Kinshasa ne dispose plus d'aucun camion anti-incendie municipal en état de marche. Selon RFI, qui cite plusieurs sources à l'Hôtel de ville, les deux véhicules que compte la capitale sont vétustes, en panne, et considérés comme irrécupérables par les mécaniciens. Ces deux camions avaient été offerts par l'Agence japonaise de coopération internationale (Jica), indiquent les mêmes sources.
L'information intervient après une série d'incendies dans la ville. Le 5 septembre, un feu s'est déclaré dans une salle des fêtes à Lingwala, où se tenait un mariage. Le 7 septembre, l'école Saint-Pierre a été touchée ; le même jour, à Limete, des habitants ont tenté seuls de contenir un autre incendie, rapporte RFI.
Un service confié à des opérateurs privés
Faute d'engins propres, la ville a accordé des licences à des opérateurs privés disposant de moyens anti-incendie. Ceux-ci doivent, en contrepartie, appuyer les secours lorsque la municipalité les sollicite. Mais ces véhicules n'appartiennent pas à la ville : leur mobilisation dépend de leur disponibilité et de leur position au moment du sinistre. Lors de l'incendie de l'école Saint-Pierre, un pompier a affirmé à RFI que le camion dépêché appartenait à un opérateur privé.
La ville compte 137 sapeurs-pompiers, selon les chiffres rapportés par RFI. L'une des sources municipales indique qu'ils sont inactifs faute de véhicules. Le problème ne tient donc pas aux effectifs, mais aux moyens matériels.
Un dossier connu depuis 2025
Une correspondance officielle consultée par RFI montre que la situation était documentée l'an dernier. Le 15 août 2025, le ministre provincial de l'Intérieur avait transmis au gouverneur un état des besoins de réparation des véhicules anti-incendie. Dans sa réponse du 10 septembre, le cabinet du gouverneur estimait que l'entretien relevait des Travaux publics et demandait le transfert du dossier, devis compris, à ce ministère.

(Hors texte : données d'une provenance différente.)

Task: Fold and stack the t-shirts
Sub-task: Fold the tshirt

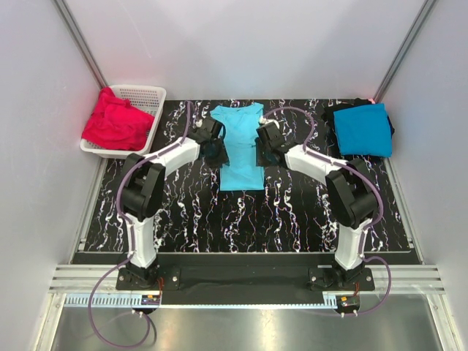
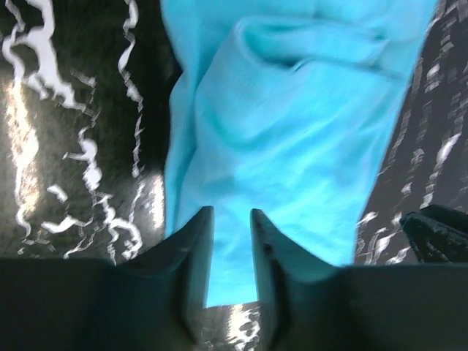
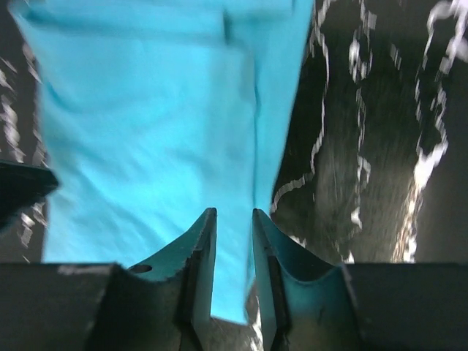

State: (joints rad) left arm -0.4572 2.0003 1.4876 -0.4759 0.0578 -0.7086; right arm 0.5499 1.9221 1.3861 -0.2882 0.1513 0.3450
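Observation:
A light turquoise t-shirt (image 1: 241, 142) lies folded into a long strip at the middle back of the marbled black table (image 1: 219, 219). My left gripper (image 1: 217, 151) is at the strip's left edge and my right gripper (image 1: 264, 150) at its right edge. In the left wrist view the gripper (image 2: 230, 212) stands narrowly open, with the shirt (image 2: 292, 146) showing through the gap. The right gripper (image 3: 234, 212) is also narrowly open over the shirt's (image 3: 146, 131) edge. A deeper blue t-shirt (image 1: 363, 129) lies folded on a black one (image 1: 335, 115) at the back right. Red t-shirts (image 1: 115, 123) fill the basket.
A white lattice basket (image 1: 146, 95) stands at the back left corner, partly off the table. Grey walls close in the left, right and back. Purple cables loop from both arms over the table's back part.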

En octobre 2025, après un nouvel incendie, le gouverneur Daniel Bumba constatait le manque d'entretien des véhicules, la démobilisation des agents et des dysfonctionnements dans les interventions. Il avait ordonné leur remise en état. Selon les informations recueillies par RFI à l'Hôtel de ville, ces véhicules sont aujourd'hui considérés comme totalement amortis.
Ce que l'on sait
Établi, selon RFI et ses sources municipales : deux camions municipaux, aucun opérationnel ; 137 sapeurs-pompiers ; recours à des opérateurs privés sous licence ; échange de correspondances en août-septembre 2025 entre le ministère provincial de l'Intérieur et le cabinet du gouverneur.

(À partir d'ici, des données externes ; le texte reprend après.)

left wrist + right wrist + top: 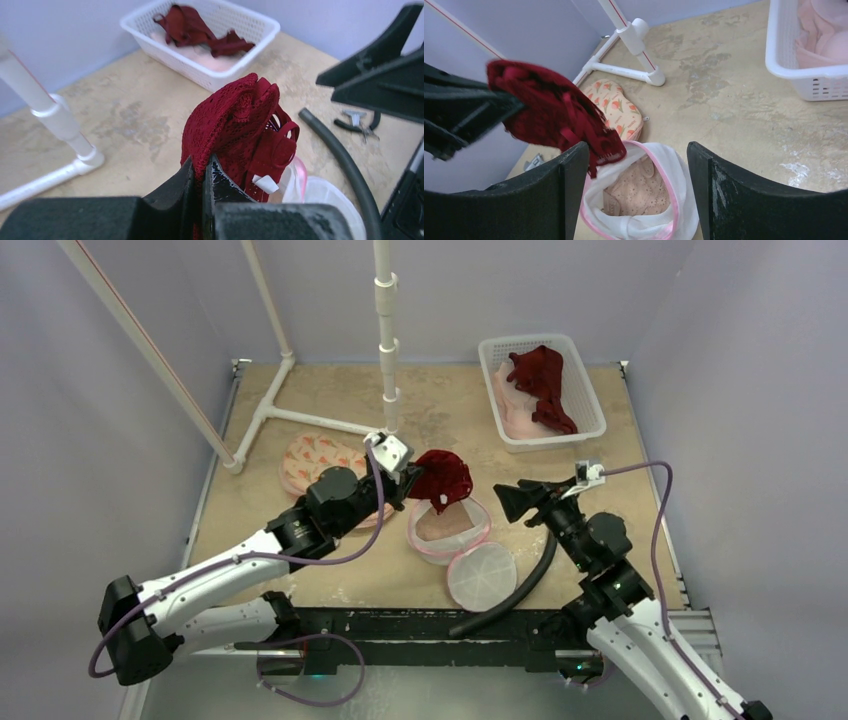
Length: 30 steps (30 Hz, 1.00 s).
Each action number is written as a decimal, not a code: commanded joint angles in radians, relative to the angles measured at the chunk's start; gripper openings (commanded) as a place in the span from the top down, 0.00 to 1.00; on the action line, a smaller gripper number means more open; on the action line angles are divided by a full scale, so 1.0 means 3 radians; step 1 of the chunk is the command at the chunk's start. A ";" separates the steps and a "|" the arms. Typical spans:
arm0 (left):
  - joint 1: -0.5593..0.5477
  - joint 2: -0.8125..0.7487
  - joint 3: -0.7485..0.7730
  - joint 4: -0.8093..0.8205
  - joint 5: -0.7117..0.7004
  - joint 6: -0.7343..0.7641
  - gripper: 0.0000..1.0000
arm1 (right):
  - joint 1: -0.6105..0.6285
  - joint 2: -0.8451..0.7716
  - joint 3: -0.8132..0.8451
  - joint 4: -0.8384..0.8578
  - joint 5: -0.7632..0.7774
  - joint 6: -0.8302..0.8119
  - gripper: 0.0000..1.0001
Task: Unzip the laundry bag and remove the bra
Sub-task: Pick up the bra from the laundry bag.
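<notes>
My left gripper (413,481) is shut on a dark red lace bra (443,478), which hangs just above the open laundry bag (447,543). In the left wrist view the fingers (220,182) pinch the red bra's (235,120) edge. The bag (669,210) is white mesh with a pink rim, its round lid (482,578) folded out toward the front. A beige lace bra (641,187) lies inside it. My right gripper (503,503) stands open just right of the bag with nothing between its fingers; in its own view the gripper (638,152) looks down into the bag.
A white basket (590,390) at the back right holds red and pink bras. A peach-patterned bag (312,462) lies left of my left gripper. A white pipe rack (387,350) stands at the back. A black hose (520,590) curves near the front edge.
</notes>
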 commanded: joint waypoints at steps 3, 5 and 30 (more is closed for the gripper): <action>-0.0019 -0.0265 0.0456 -0.0116 -0.0376 0.0403 1.00 | -0.0013 -0.0169 0.0164 0.0008 -0.0202 -0.0187 0.22; -0.0014 -0.0285 0.0564 -0.0205 -0.0407 0.0429 1.00 | -0.0011 -0.0183 0.0167 0.0091 -0.0347 -0.0187 0.21; 0.0094 -0.0119 0.0493 0.0232 0.1135 -0.1501 1.00 | -0.0013 0.0492 0.0886 0.0538 -0.1544 0.0067 0.14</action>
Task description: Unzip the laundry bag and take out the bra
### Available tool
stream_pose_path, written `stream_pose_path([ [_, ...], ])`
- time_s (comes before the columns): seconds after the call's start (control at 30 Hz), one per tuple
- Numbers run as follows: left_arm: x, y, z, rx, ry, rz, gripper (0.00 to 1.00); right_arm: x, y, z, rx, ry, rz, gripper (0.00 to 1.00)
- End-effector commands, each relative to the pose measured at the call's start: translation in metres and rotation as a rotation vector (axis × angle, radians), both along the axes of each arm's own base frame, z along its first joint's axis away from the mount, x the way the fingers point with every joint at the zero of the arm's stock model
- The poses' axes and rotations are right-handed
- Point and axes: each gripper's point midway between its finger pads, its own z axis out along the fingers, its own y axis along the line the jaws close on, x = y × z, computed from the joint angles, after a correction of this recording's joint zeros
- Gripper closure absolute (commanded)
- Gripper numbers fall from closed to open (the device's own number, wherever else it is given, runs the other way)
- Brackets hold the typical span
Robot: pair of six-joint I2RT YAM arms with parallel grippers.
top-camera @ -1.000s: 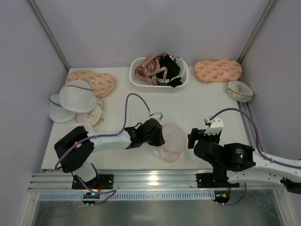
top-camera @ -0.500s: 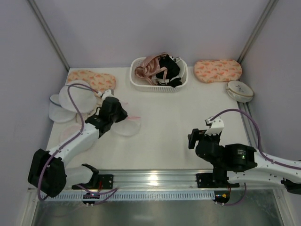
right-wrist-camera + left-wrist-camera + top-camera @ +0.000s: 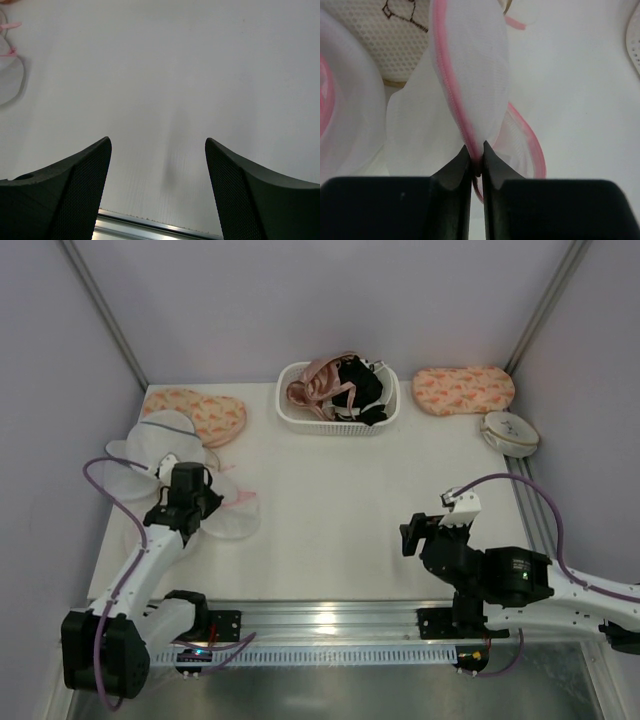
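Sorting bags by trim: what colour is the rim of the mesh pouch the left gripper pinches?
Pink, on the laundry bag; clearest in the left wrist view.

The laundry bag (image 3: 232,516) is a round, see-through white mesh pouch with a pink zip rim. It sits near the left edge of the surface, pinched at the rim by the closed left gripper (image 3: 476,150), with one mesh half standing edge-on and the other spread below. The bra (image 3: 312,383), pale dusty pink with thin looping straps, lies bunched in the left part of the white basket (image 3: 300,418) at the far edge.
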Motion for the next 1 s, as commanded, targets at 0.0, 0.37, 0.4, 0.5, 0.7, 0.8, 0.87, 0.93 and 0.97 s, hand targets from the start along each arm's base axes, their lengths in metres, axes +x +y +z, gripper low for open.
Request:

Non confirmé : l'Hôtel de ville affirme avoir commandé une trentaine de nouveaux véhicules, mais la date d'arrivée, le coût, la provenance et les caractéristiques techniques n'ont pas été communiqués. Ce volume correspond à l'estimation formulée dès 2023 par le commandant du corps municipal, qui évaluait à au moins 30 le nombre d'engins nécessaires. Aucune de ces informations n'a fait l'objet d'une confirmation publique de la mairie à ce stade.
La capitale reste dépendante de la caserne de la Gombe pour 24 communes. Les embouteillages, l'état des routes et l'étroitesse de nombreuses ruelles allongent les délais d'intervention.